The book presents both Farnsworth and Sarnoff as persons who aim and work hard for the goals set by them. The author never attempts to depict Sarnoff in a negative shade. Sarnoff behaves as a corporate leader is expected to behave to secure benefits for his business. The author mentions about the struggle between Farnsworth and Sarnoff by providing precise information, without holding anyone as moral or immoral.
Although the book sheds light on the struggle of Farnsworth, the true inventor of the television, the book lacks in some aspects. One of them is the exclusion of technical details regarding the innovation of Farnsworth’s electronic television. The book fails to provide in-depth information about the method implemented by Farnsworth to create the first electronic television. The book focuses mainly on the struggle of Farnsworth and overlooks the technical aspects of the invention which led to the struggle.
The other weakness that is perceptible throughout the book is the inclusion of stories of other inventors.
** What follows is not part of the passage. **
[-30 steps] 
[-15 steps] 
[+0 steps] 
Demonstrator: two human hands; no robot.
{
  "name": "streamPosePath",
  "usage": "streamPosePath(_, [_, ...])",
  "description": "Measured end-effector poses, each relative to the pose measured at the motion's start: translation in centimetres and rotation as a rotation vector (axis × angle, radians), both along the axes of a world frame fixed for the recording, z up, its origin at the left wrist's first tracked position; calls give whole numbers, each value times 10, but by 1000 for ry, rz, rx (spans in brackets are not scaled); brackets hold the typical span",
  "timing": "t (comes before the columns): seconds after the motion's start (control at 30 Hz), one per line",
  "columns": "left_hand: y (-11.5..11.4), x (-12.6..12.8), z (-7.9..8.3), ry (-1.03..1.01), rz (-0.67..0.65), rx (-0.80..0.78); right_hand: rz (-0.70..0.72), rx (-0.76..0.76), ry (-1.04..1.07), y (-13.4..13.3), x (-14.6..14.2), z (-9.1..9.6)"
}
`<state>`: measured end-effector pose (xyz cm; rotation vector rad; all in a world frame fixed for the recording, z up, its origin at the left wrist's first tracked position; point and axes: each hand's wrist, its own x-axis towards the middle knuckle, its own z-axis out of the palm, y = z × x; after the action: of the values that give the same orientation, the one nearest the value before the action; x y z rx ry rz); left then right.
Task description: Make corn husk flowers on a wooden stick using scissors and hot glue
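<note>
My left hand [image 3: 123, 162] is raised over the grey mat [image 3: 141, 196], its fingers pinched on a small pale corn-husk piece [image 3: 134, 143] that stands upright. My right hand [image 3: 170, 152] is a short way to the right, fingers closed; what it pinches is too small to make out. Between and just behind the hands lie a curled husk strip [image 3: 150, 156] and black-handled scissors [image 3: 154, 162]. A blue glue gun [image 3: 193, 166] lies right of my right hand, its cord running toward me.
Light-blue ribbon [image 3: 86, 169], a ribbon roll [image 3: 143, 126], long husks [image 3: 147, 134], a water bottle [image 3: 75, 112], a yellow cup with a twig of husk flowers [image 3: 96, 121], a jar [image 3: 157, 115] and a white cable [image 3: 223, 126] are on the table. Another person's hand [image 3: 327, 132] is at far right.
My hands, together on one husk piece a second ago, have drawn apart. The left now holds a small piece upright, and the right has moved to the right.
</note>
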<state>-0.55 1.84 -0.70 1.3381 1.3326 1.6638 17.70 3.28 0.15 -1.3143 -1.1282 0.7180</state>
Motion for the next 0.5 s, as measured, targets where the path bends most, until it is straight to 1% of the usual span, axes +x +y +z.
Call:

The numerous stories that run parallel to the story of Farnsworth and Sarnoff lead to confusion. One such story which details the conflicts that arose between Armstrong and Sarnoff is covered by the author to such an extent that it confuses the reader. The author writes about the relation of Armstrong and Sarnoff, and the consequent rifts developed in their relation. “While Armstrong waited expectantly for some mention of FM Revolution, Sarnoff instead made a dramatic announcement that the company would commit $1 million to its television research program.” (Stashower, 2002). Reading these stories can lead a reader away from the main story which is concerned with the struggle of Farnsworth.
Television has changed the world of entertainment and made it possible to bring the whole world in the drawing rooms of the people. But the fortunes of the person who invented the television, remained unchanged. It was Philo T. Farnsworth who invented the first electronic television but the world credits RCA for the invention of the television. The book The Boy Genius and the Mogul: The Untold Story of Television depicts the struggle of Farnsworth to convince the world that it was his innovation which led to the creation of first electronic television. The book provides all the particulars regarding the battle that took place between Farnsworth and David Sarnoff but fails to include the technical details of Farnsworth’s innovation.
Stashower, D. (2002). The Boy Genius and the Mogul: The Untold Story of Television.